Andy Fisher, who founded the Community Food Security Coalition in 1994, is familiar with Will Allen and Growing Power.  The CFSC recently keynoted Allen at its annual conference.  In his recent Civil Eats column, Fisher confronts Allen’s acceptance of the Wal-Mart donation, cataloging reasons why the populist “Good Food Revolution” should not ally with a food monopoly, including:

  • “Each Wal-Mart store, averaging 200 employees, costs taxpayers approximately $420,750 annually in public social services used by store employees.

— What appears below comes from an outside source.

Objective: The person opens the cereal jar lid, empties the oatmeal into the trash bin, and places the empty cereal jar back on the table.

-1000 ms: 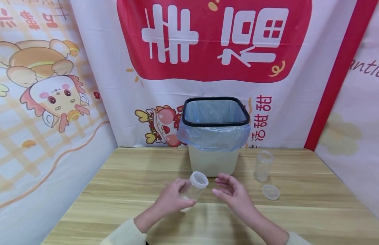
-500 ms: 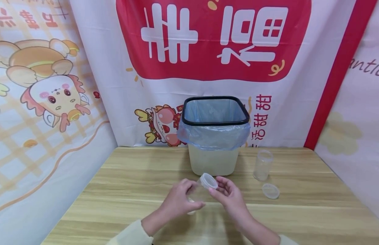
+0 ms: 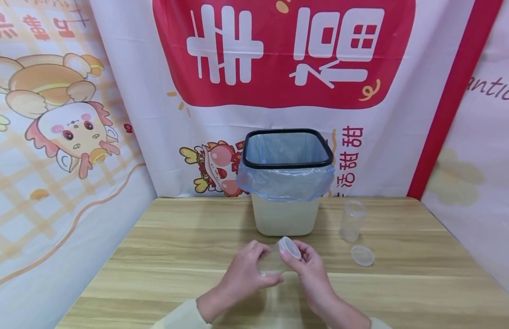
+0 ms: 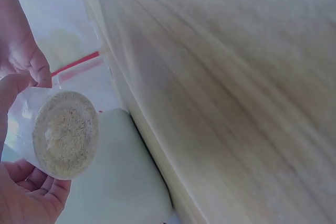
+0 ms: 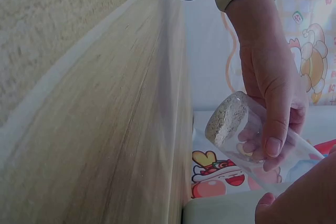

Multiplied by the chain’s 3,800 stores, this translates into a burden on taxpayers of $1.6 billion annually.
  • “The spectre of Wal-Mart moving into urban areas has other supermarket chains running scared, leading them to demand cutbacks in wages and benefits of their unionized workers across America.
  • “Wal-Mart is undermining the Coalition of Immokalee Workers’ campaign to improve farmworker conditions in the tomato fields of South Florida.”

Good, healthy food is not the sole value in the food freedom movement; we also value “fair trade” – meaning laborers and farmers are paid a fair amount for their efforts.  Food freedom and food sovereignty include food justice.

Russ over at Volatility agrees.  “In theory it’s possible for Will Allen’s Growing Power to take greenwashing money from Walmart and use that money to fight Walmart.  Of course, it would help those trying to have faith in Allen if he hadn’t immediately launched into pro-corporate propaganda.” The following is Allen’s press statement:

“We, as a society, can no longer refuse to invite big corporations to the table of the Good Food Revolution… Wal-mart is the world’s largest distributor of food – there is no one better positioned to bring high-quality, locally grown food into urban food deserts and fast-food swamps.  We can no longer be so idealistic that we hurt the very people we’re trying to help.  Keeping groups that have the money and the power to be a significant part of the solution away from the Good Food Revolution will not serve us.”

The World Wildlife Fund applies the same twisted thinking in accepting funds from multinational corporations that destroy the environment, including Monsanto:

“The world’s environmental and conservation challenges are not going be solved without the help and support of big business.”

Right. And the most effective way for big business to do that is to immediately stop exploiting people and the environment. They could start by paying farmworkers a living wage, instead of requiring them to pick over two tons of tomatoes to earn minimum wage in a typical 10-hour workday.

Wal-Mart is the nation’s largest private employer.  Women comprise 65% of Wal-Mart’s hourly employees and only 35% of its managers.  This year, a corrupt Supreme Court threw out the massive class action lawsuit brought by Betty Dukes and others. It overturned decades of labor law by redefining what constitutes a class.  The U.S. Supreme Court no longer recognizes institutional sexism.

The $90-billion-dollar family would have had to cough up a billion to compensate women they exploited.  Cry me a river.

The fact that Wal-Mart refuses to provide adequate health insurance for half its workforce doesn’t seem to trouble Allen.  That most of its employees require public assistance to make ends meet is not a bother, either.

Russ points out that Allen refused a half million dollars from Monsanto back in 2009 on the same grounds it could have used to reject Wal-Mart’s million. Will’s daughter, Erika Allen, serves as Chicago projects manager for Growing Power. She writes:

“We turned it down because of the kind of work we do, the belief in our vision, and to show our solidarity with Via Campesina and the Department of Justice’s antitrust hearings. We advocate seed saving and slow food, and potentially if we accepted the Monsanto/Seminis funds we would have legitimized their work.”

By their own admission, then, by accepting funding from Wal-Mart, Growing Power approves of Wal-Mart and its practices.

Will Allen has traded ethics for dollars, and the folks who will be most hurt by this alliance are the unemployed urban youth and non-whites he so desperately wanted to help.